I was going to write about the weirdness of the month, but who am I kidding? It's the weirdness of the year--and more weirdness ahead. This has been a year of many changes. And it's not so much that I planned for them as they just seemed to come upon me. Me and the Lady of Shalott.
I seriously underestimated how distracting and time-consuming--all consuming--this move would be. Because it's not just about where I hang my hat. Buying a new house at this point in my life is kind of commitment to...well maybe not forever, but a foreseeable future. It has to do with long term financial decisions, which by default have to do with long term creative decisions.
Many, many changes. And while I am eager for them, embracing them, change is a tiring thing. Change is movement, and movement requires energy, and energy is not inexhaustible. That's not a revelation, or it shouldn't be, but yet it always comes as a shock to me that I can't do as much as I think I can.
I'm a slow learner on that point.
Anyway, Jefferson Blythe, Esquire is now in lines. So that's exciting because as usual, when I'm in the rough draft phase I always believe I can never possibly finish the book. Maybe some day it will be true. It is weird how much I LOATHE writing during the phase of rough draft. I mean hate it with a passion.
Which is funny given that in the dreaming, planning stage, I am totally in love with writing and the book and the characters. Then it begins. Then I hate the book, the characters, writing, my life, whoever the hell got me into this, etc. It is effing torture. I am not exaggerating. I hate writing a rough draft. Some more than others, but always without fail, I hate writing a rough draft.
Nearly as much as I love the initial planning and dreaming about the book. And nearly as much as I love the editing process.
During the rough draft phase, I feel like English is a second language. I feel like I'm brain damaged. And then comes editing. And suddenly I speak English again. Suddenly I've made a miraculous recovery and I remember how the world -- and words -- work.
It's pretty weird. And I don't know that it works for most writers like this. I do know that it has not been a spectacularly productive year for me. But life is settling down again. Sort of. Still plenty to come. Scotland, for one thing. Cannot. Wait. As much as I dread traveling.
Next year will be a very different year for a lot of reasons, but I feel good about it. I feel calm. Fatalistic?
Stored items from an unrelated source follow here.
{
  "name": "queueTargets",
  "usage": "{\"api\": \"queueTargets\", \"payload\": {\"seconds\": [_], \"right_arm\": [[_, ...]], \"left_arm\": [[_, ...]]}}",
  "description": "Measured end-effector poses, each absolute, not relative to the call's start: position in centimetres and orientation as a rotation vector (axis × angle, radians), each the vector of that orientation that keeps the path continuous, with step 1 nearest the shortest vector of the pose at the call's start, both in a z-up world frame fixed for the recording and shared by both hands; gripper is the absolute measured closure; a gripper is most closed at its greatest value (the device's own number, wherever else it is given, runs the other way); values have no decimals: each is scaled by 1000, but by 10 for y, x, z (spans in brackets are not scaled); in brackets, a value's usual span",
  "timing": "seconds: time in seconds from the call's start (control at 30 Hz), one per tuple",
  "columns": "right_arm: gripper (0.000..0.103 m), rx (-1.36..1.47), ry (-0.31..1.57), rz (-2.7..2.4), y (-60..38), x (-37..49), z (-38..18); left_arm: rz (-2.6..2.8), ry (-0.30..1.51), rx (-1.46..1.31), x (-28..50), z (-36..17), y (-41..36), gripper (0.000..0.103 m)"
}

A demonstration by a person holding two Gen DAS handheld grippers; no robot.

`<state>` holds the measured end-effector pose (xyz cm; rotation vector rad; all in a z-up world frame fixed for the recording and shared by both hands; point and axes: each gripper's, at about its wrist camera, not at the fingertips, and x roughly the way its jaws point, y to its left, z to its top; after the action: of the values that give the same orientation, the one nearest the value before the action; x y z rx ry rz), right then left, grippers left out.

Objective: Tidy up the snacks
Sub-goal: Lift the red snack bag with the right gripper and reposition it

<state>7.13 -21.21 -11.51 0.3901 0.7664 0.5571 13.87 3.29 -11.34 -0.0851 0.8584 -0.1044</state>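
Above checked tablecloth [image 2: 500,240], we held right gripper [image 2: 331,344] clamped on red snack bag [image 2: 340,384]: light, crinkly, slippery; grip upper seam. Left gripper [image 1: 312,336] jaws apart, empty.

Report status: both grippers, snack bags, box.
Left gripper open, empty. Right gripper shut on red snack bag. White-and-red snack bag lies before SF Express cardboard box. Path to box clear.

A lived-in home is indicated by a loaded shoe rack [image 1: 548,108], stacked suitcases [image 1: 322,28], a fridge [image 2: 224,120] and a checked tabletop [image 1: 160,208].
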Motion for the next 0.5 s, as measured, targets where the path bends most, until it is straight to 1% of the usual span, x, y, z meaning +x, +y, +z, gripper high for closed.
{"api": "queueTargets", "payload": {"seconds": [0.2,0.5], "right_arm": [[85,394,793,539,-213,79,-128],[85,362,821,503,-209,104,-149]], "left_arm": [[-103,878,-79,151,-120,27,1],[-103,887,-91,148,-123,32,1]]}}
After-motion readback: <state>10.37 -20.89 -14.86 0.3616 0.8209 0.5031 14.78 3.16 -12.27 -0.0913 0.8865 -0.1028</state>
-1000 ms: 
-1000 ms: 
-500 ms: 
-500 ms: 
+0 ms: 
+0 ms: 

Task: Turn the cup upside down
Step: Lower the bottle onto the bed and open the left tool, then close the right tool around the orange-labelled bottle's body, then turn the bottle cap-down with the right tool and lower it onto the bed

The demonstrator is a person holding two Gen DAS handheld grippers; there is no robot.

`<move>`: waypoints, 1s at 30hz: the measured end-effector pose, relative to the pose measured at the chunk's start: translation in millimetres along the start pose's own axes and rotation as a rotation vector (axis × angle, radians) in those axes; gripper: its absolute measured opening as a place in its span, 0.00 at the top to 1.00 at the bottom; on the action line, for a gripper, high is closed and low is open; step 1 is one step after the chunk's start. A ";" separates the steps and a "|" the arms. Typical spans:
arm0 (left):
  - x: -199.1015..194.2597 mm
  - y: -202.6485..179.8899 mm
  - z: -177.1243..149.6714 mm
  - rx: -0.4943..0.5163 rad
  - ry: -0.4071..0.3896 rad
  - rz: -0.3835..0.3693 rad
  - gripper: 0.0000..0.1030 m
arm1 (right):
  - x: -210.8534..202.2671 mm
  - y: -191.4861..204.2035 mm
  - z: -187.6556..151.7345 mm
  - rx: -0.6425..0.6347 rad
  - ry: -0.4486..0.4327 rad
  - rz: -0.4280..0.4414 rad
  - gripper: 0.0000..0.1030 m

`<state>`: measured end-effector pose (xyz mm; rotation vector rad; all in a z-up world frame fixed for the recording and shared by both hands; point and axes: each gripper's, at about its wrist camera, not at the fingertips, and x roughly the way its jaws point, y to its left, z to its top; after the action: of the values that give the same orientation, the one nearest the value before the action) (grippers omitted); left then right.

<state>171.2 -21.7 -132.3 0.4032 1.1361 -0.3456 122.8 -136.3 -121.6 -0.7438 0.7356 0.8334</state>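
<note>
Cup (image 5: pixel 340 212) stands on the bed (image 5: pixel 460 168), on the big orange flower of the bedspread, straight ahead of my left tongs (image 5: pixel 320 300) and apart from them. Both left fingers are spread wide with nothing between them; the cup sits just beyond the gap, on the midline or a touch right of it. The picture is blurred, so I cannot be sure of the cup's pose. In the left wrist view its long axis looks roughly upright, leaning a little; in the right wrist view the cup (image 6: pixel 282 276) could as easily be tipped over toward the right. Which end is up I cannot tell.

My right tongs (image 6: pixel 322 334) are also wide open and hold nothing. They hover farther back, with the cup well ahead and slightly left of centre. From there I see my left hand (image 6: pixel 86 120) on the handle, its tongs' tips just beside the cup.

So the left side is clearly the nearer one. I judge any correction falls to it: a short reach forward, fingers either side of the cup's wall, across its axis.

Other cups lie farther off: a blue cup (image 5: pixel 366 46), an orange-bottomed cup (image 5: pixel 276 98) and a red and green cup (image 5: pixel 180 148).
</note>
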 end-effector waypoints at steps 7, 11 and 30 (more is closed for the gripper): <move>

I don't know.
Anyway, on Monday I'm doing a joint multi-part blog with my writing chum L.B. Gregg called THIS IS NOT YOUR MOTHER'S PUBLISHING CAREER, wherein we discuss how much things have changed in today's vibrant and competitive (AKA enormously stressful) publishing environment). It's not so much that we have great advice for anyone because what advice can anyone give in a tornado beyond HOLD ON!!! This is the new normal.
We'll start out over at Love Bytes, continue the conversation at L.B.'s and finish up over here. Your comments and insights are encouraged!
September is good. Yes, September is going to be swell. There's UK Meet and you going to Scotland and all kinds of exciting things. :-)
ReplyDeleteAnd about change: I've adopted the five-year-wisdom from my colleague. It works for both worry and change. If you feel like the change you're about to make in your life is going to make your life better, happier place to be in five years — make the change happen. It'll be worth it.
Oh yes, change is exhausting. You have to build new, adapt to new ways and at the same time let go of the old. Not an easy thing to do especially if this happens often and in many fields of one's life at the same time. But when I look back into my life, I think there came a lot, A LOT of good out of the big changes in my life. Granted, sometimes it didn't feel that way at the moment of change, only afterwards.
I always find it fascinating when you tell us about your writing process. And I found it funny (sorry!!!) that during the rough draft phase you feel like English is your second language. Congratulations on getting JBE in lines and getting back your mother tongue! :-D
I'm looking forward to see what you and L.B. are up to on Monday. That sounds like a great idea — joint forces!
Enjoy your weekend, Josh. May it be full of smiles and refreshing swimming. :-)
So much happening in September. And because it's such an action-packed month, I look at my calendar and even though we're not actually IN September, I feel like the month is half over! :-D
DeleteI am not someone who typically loves change. I can happily stay in my little rut for ages. But once the decision to move occurs, then I don't stop until I've uprooted nearly every tree in the forest!
I don't like change, but once I start moving, I can't stop.
Oh my gosh, THANK YOU. You just described, in detail, my own experiences with the writing process. My writing partner LOVES rough drafts. She gets on a total high. I struggle to put five words together. It's misery. "Brain dead"--ha! Yep... But planning and editing are so much fun. :)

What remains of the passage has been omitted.